_Brief:_
The lines to return are those below that contain the word "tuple".

_Material provided:_
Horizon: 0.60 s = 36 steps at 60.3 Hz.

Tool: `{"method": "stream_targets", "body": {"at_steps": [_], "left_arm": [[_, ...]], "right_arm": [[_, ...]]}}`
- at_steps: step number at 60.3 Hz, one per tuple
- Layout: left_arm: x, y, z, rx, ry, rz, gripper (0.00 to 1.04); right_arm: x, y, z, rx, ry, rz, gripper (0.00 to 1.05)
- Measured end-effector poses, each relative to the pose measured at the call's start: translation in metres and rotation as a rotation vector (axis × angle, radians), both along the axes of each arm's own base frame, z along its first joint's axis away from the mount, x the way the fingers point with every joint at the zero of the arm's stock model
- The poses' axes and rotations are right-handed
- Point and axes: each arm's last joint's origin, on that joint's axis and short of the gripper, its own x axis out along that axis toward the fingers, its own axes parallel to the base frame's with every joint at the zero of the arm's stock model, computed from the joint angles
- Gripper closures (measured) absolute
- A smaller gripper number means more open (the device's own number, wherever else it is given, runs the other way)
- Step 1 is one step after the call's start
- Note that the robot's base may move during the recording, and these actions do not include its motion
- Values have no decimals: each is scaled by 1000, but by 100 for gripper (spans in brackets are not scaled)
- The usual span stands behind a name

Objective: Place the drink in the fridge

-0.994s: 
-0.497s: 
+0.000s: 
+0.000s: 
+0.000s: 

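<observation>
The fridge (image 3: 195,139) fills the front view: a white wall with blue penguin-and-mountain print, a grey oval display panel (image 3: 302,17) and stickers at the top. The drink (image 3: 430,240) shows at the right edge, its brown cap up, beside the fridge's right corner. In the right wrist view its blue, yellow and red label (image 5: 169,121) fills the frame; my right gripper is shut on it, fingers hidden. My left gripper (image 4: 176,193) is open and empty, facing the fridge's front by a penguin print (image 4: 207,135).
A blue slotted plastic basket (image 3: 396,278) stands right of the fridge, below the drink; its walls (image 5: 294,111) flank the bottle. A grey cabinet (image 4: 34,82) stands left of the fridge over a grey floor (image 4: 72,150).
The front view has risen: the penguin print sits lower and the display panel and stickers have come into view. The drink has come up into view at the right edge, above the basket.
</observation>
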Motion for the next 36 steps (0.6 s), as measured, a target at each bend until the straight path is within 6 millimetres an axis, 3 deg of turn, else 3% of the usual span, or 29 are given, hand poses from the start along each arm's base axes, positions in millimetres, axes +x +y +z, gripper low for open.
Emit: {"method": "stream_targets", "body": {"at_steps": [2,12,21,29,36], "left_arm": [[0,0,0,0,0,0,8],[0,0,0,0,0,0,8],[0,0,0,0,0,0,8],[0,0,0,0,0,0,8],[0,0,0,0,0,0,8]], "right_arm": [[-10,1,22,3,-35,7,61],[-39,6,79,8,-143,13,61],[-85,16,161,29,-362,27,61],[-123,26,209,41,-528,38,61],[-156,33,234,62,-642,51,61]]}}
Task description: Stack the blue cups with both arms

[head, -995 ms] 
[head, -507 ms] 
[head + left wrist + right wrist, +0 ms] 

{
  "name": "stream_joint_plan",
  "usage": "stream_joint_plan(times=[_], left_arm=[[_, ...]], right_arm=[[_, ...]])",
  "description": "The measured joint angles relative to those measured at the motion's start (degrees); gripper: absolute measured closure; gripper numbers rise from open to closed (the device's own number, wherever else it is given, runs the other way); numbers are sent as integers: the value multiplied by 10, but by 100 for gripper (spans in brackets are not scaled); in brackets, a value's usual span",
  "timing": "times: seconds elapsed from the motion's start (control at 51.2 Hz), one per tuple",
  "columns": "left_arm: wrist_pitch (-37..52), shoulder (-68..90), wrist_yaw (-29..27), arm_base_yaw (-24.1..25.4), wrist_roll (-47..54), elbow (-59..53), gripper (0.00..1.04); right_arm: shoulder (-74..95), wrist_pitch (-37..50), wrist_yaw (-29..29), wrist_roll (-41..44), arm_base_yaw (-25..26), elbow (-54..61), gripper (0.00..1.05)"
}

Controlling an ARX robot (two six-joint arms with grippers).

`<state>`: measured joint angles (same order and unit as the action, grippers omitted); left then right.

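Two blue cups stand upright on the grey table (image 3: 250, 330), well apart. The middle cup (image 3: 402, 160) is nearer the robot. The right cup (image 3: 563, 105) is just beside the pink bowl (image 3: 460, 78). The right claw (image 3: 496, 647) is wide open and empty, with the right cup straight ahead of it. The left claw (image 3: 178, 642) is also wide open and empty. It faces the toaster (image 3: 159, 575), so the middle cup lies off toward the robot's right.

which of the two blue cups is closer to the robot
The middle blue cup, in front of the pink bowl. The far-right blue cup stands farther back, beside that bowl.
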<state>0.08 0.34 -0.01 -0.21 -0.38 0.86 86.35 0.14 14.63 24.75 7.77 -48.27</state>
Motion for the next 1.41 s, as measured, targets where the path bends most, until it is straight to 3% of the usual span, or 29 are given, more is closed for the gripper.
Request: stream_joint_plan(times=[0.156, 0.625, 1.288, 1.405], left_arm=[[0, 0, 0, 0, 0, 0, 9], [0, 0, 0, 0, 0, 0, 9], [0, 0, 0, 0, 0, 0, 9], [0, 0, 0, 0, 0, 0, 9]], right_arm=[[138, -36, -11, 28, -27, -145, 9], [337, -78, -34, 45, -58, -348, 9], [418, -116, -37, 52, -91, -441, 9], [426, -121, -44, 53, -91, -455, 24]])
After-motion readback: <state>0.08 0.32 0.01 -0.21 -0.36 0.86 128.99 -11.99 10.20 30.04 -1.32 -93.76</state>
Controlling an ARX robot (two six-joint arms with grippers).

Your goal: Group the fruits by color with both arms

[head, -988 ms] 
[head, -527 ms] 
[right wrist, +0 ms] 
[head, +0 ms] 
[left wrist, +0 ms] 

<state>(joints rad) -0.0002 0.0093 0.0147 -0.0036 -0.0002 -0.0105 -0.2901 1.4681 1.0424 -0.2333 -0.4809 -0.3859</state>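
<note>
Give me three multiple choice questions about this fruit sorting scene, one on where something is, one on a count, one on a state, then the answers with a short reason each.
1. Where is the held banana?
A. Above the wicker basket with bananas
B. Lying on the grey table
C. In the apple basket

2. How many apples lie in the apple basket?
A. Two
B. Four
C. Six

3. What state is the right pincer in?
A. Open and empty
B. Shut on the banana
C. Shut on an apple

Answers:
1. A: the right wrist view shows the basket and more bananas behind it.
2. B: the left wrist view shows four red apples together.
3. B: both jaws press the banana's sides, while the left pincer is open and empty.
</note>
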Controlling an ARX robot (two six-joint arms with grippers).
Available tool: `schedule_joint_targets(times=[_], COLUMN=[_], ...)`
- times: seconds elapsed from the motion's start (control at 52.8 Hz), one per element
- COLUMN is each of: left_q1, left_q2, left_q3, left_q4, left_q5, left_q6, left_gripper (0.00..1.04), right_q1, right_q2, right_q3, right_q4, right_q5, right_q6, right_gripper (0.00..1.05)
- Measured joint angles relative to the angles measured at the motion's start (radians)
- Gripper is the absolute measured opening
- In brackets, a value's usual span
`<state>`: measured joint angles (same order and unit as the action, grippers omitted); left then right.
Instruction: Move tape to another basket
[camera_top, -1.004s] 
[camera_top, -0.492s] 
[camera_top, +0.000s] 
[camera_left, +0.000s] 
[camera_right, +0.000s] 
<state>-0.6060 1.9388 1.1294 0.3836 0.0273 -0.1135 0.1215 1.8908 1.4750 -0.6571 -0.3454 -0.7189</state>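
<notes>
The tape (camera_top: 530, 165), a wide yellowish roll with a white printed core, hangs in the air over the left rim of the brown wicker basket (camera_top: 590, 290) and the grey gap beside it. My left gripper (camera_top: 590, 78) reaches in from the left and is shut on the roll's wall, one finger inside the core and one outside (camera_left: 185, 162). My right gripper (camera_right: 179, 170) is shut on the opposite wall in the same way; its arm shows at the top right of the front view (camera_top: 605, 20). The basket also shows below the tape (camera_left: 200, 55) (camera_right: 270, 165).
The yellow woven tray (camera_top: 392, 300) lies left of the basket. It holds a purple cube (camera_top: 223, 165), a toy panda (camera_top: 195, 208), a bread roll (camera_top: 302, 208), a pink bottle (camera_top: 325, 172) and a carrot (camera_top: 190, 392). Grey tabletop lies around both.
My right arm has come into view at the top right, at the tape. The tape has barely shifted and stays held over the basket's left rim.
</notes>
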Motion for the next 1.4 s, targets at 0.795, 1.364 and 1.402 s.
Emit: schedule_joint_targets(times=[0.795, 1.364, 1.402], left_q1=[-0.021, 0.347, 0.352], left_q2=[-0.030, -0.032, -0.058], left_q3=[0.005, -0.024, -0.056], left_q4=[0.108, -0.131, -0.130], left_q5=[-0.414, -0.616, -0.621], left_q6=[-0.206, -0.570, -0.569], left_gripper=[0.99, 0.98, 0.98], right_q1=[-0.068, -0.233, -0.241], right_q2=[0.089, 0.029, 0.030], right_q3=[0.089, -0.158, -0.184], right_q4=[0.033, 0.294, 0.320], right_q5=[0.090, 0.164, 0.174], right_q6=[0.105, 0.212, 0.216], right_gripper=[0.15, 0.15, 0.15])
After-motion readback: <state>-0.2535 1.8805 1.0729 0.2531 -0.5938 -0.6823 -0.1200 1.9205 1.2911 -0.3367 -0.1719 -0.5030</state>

_Output of the task:_
- at_steps: step number at 60.3 Hz, one per tuple
  "timing": "times: seconds elapsed from the motion's start (control at 51.2 Hz), one per tuple",

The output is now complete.